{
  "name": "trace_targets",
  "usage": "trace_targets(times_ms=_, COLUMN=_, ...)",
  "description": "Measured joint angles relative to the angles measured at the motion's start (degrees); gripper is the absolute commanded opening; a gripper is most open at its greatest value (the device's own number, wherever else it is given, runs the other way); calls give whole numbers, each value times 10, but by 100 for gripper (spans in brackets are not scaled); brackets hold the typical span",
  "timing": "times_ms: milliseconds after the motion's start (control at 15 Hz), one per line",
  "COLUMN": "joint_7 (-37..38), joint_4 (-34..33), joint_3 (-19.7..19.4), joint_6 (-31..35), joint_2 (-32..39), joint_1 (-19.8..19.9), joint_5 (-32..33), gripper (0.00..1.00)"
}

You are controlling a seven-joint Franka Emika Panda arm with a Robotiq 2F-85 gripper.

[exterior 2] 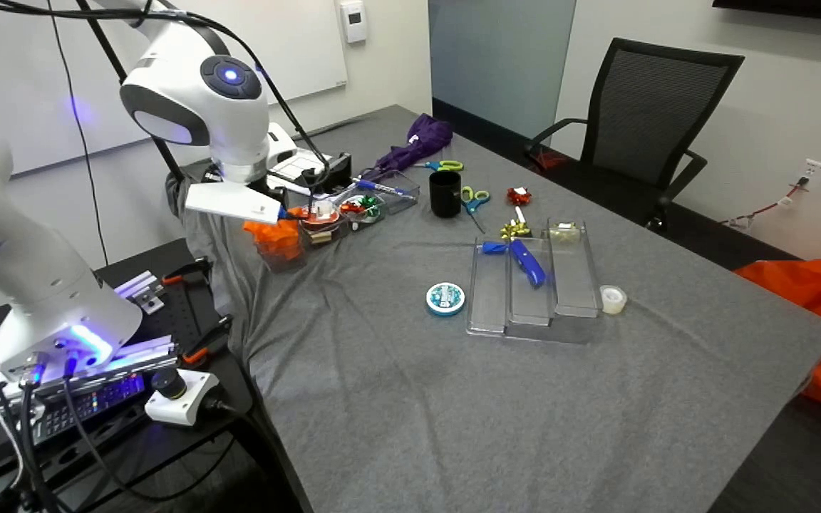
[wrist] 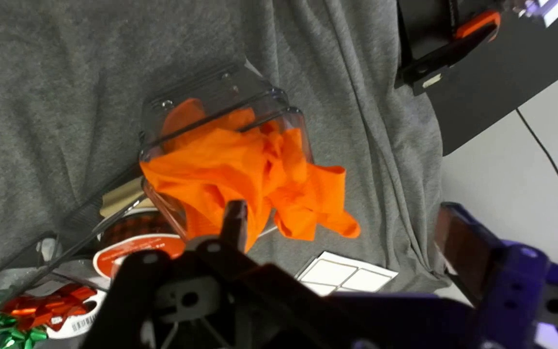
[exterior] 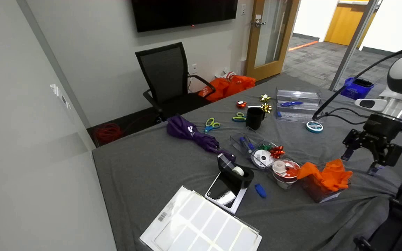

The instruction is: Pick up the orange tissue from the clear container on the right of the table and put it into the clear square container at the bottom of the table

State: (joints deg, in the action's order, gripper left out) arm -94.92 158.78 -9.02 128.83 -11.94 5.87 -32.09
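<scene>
Your tool (exterior: 360, 163) hangs at the right of the frame in an exterior view, its two fingers spread well apart with nothing held between them. The orange tissue (exterior: 330, 176) is just below and left of it there, crumpled in a clear box (exterior: 314, 192), part of it rising above the rim and spilling over. In the wrist view you see one finger near the bottom centre, in front of the tissue, and the other far to the right; you cannot tell from this whether the one in front touches it. Just left of the box on your tabletop (exterior: 145, 174) is a red ribbon roll (exterior: 293, 168), and farther up and left are a black mug (exterior: 253, 120) and a purple umbrella (exterior: 187, 132). A sheet of labels (exterior: 204, 221) lies at the bottom of that same frame. In an exterior view, a clear tray (exterior 2: 487, 306) stands right of centre, with a round tin (exterior 2: 445, 298) just to its left.
</scene>
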Motion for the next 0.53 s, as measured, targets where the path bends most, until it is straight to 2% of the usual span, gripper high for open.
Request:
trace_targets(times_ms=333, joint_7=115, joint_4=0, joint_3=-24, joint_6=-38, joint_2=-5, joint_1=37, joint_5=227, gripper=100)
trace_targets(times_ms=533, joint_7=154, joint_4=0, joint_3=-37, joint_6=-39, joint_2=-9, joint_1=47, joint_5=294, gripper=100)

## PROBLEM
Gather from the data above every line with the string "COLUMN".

## RESULT BELOW
  "usage": "trace_targets(times_ms=_, COLUMN=_, ...)",
  "COLUMN": "joint_7 (-37..38), joint_4 (-34..33), joint_3 (-19.7..19.4), joint_6 (-31..35), joint_2 (-32..39), joint_1 (-19.8..19.9), joint_5 (-32..33), gripper (0.00..1.00)"

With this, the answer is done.